Oliver Gustav’s Copenhagen Home
Crooked and slanted, the apartment of designer Oliver Gustav in Copenhagen is anything but practical. However, it is the beauty within this historical preservation and its outfit that makes it so significant.
Gustav is best known for his store designs in New York and Copenhagen, his own line of furniture and an affinity for 17th-Century antiques. His apartment in Copenhagen is an expression of stillness and mood against a pleasing backdrop of 18th-century architecture.
Being the owner of an architecturally listed building means there is nothing you can do to alter the historical designs; not the sloping floors, impractical sized kitchens nor the bathrooms or placement of outlets and switches. Gustav has faced this with grace and ease, referring to the process as “taking a step back in time”.

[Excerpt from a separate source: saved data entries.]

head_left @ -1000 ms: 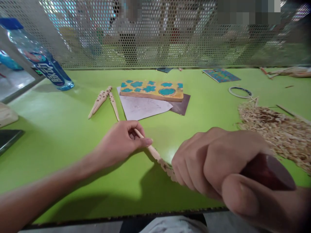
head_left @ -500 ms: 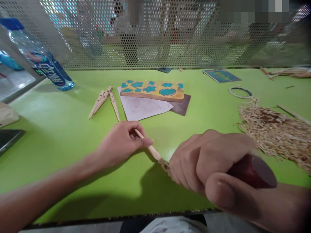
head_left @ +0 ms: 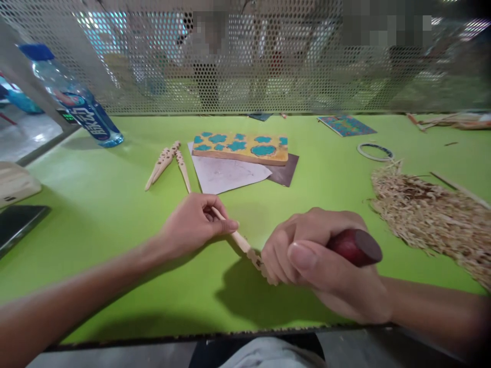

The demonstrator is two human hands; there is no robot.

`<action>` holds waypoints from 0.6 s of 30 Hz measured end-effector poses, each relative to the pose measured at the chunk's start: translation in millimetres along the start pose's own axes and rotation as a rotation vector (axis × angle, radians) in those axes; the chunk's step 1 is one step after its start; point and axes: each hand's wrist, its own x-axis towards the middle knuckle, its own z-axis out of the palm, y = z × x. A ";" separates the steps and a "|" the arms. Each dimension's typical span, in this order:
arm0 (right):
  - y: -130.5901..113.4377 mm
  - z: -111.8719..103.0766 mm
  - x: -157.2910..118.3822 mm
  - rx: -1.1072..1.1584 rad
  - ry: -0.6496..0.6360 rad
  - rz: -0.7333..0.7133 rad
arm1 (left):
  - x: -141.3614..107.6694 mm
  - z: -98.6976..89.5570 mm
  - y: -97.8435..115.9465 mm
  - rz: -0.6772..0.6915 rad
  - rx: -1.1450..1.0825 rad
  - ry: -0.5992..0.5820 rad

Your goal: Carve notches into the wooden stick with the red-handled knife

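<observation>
Green covered the bench point(head_left: 326, 179), its near edge chipped and dark. Toward the right side, well back from that edge, lay a heap of pale shavings point(head_left: 425, 214), apparently wood; its bulk suggested that considerable cutting was done.

The right hand point(head_left: 307, 260) was just inside the near edge, its fingers wrapped round a dark red handle point(head_left: 351, 245). Any working end was hidden.

The left hand point(head_left: 195, 220), farther from the near edge, had its fingers pinching a carved stick against the thumb.

Left of centre, nearer the far edge, lay other carved pieces point(head_left: 163, 162), tapered and pierced; these were judged well advanced, though final finish could not be verified.

The carved stick point(head_left: 241, 240) slanted from the left hand's pinch toward the near edge, passing close by the right hand; contact there could not be confirmed. Its plain shaft appeared shaped. Notches and holes were present at the lower end, so its cutting was judged partly complete at least. The remainder was undetermined, that end being partly covered.
</observation>
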 end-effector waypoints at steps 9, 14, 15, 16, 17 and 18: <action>5.2 0.7 1.6 -0.029 0.014 -0.023 | -2.9 0.6 1.2 0.010 -0.063 0.017; 5.5 0.5 1.8 -0.071 -0.019 -0.047 | -1.0 1.3 2.0 0.014 -0.067 0.025; 5.9 0.4 1.4 -0.074 -0.006 -0.058 | -0.4 1.6 1.3 0.012 -0.059 0.026; 6.4 0.4 1.0 -0.071 0.007 -0.058 | 0.0 1.8 0.6 0.006 -0.054 0.024; 6.8 0.5 0.4 -0.068 0.019 -0.058 | 0.3 2.0 0.0 -0.001 -0.054 0.025; 7.0 1.0 -0.2 -0.067 0.020 -0.059 | 0.4 2.0 -0.5 -0.008 -0.056 0.028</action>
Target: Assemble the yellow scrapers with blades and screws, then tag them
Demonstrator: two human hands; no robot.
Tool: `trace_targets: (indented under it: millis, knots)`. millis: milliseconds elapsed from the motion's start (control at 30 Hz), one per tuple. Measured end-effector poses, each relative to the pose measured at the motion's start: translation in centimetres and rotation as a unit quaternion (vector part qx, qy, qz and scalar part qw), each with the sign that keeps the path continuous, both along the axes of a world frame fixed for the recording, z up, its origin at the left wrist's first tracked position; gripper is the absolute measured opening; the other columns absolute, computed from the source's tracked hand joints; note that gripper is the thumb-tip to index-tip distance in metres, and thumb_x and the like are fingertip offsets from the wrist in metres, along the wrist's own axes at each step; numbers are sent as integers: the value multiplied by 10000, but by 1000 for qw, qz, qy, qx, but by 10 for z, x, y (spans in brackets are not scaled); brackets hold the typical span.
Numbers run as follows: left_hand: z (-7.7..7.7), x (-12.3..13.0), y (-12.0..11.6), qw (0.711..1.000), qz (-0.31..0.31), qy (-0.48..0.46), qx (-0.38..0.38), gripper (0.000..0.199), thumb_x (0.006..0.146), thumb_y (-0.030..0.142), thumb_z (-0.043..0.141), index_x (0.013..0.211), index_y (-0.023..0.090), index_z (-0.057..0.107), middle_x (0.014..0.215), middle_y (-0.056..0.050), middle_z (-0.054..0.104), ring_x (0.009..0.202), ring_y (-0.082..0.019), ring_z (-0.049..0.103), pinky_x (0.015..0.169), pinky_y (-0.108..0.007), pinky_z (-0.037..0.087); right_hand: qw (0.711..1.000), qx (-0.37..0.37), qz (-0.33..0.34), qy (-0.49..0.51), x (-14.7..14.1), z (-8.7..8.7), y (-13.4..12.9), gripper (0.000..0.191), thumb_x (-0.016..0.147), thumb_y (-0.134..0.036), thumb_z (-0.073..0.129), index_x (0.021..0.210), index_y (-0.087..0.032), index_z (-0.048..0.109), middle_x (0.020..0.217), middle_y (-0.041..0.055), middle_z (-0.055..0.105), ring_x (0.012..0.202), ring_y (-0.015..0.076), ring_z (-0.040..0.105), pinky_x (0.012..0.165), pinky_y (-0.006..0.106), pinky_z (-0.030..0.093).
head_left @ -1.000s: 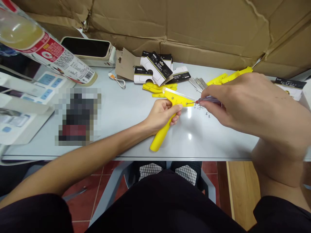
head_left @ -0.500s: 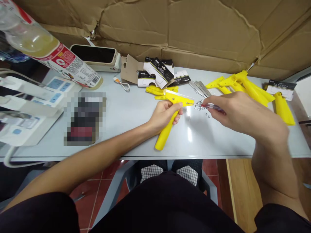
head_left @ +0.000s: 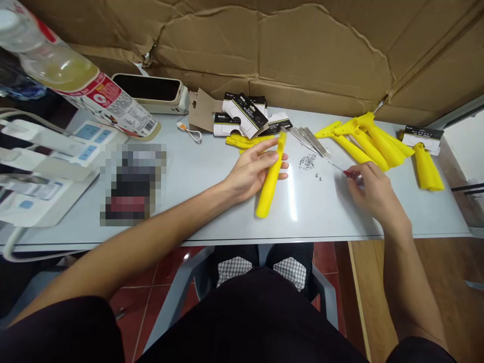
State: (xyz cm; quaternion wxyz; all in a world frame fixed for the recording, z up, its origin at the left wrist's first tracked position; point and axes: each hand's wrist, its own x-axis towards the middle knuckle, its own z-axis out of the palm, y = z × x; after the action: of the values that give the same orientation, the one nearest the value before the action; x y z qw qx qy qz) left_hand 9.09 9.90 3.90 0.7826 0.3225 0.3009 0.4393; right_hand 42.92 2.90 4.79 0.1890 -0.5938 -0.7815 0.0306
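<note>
My left hand (head_left: pixel 254 170) is closed on a yellow plastic scraper (head_left: pixel 269 189), thumb against its upper part. The scraper is turned edge-on, its handle end pointing toward me. Over the table on the right, my right hand (head_left: pixel 372 189) grips a screwdriver (head_left: pixel 336 165) by its reddish clear handle, with the thin shaft pointing up and left, away from the scraper. Between the hands lie a small pile of screws or nuts (head_left: pixel 307 162) and a couple of loose ones. Flat metal blades (head_left: pixel 312 138) rest just behind the pile.
More yellow scraper parts (head_left: pixel 374 138) lie at the back right, and others (head_left: pixel 245 141) under black-and-white package cards (head_left: pixel 247 113). A bottle (head_left: pixel 109 98), a power strip (head_left: pixel 71 166), a white cable (head_left: pixel 191 133) and a blurred-out item (head_left: pixel 132 186) occupy the left. Cardboard (head_left: pixel 302 55) walls the back.
My right hand has drawn the screwdriver away from the scraper, toward the right and down. My left hand has turned the scraper from face-up to edge-on.
</note>
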Motion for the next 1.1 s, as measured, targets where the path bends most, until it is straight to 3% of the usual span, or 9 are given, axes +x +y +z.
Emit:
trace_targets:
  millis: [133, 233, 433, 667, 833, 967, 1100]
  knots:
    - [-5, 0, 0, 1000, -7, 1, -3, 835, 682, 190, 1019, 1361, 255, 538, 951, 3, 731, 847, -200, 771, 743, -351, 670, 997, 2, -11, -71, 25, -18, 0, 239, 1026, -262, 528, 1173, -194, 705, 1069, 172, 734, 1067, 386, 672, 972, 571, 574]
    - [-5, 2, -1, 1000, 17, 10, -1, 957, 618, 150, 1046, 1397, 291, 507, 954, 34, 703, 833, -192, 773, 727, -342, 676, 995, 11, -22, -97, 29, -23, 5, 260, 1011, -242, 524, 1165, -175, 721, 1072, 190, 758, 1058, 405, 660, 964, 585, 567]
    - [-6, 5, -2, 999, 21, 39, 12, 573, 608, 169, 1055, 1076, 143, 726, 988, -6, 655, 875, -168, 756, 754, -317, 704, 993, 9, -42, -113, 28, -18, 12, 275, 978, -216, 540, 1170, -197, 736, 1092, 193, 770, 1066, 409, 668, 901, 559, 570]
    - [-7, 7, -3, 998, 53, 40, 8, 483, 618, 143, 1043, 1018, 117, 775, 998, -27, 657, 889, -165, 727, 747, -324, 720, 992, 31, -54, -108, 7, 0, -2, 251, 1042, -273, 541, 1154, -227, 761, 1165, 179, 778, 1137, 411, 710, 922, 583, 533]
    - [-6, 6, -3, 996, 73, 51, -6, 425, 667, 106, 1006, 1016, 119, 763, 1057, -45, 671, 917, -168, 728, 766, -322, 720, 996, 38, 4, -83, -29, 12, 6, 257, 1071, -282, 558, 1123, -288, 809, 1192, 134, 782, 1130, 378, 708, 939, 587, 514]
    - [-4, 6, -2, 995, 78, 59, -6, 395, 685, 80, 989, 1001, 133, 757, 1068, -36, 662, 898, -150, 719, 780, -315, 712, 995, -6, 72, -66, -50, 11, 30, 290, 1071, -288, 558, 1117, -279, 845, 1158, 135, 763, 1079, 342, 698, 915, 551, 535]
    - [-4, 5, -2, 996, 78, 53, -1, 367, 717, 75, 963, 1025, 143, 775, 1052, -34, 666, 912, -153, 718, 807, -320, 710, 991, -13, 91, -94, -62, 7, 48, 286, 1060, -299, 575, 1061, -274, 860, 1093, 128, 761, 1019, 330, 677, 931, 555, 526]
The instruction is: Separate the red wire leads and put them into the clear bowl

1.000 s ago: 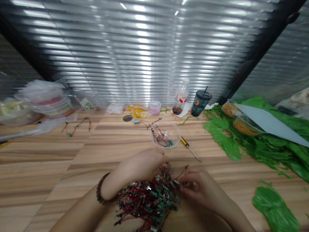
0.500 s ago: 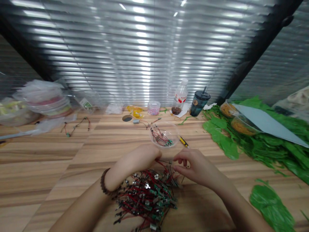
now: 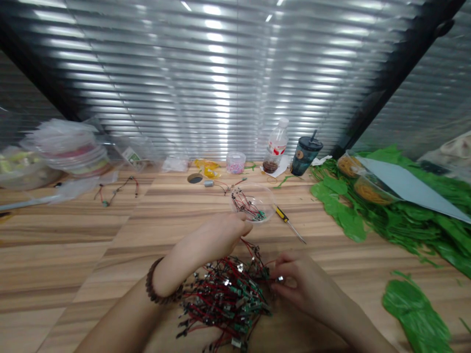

Built in 1734, the apartment maintains its historical bones with unsealed pine floors, grand ceilings and original windowpanes with their warped and wavy glass. Finishing with a matte mineral paint nods to the texture of the old plaster whilst pieces scooped up at flea markets in France and Denmark add character to the quiet space.
The aesthetic is often described as dark or murky but Gustav’s interpretation is more playful and hyggeligt (the Danish word for ‘cosy’).
This historical apartment represents design which is not minimalistic, but rather evocative and textural – an exploration of Gustav’s own sensibility.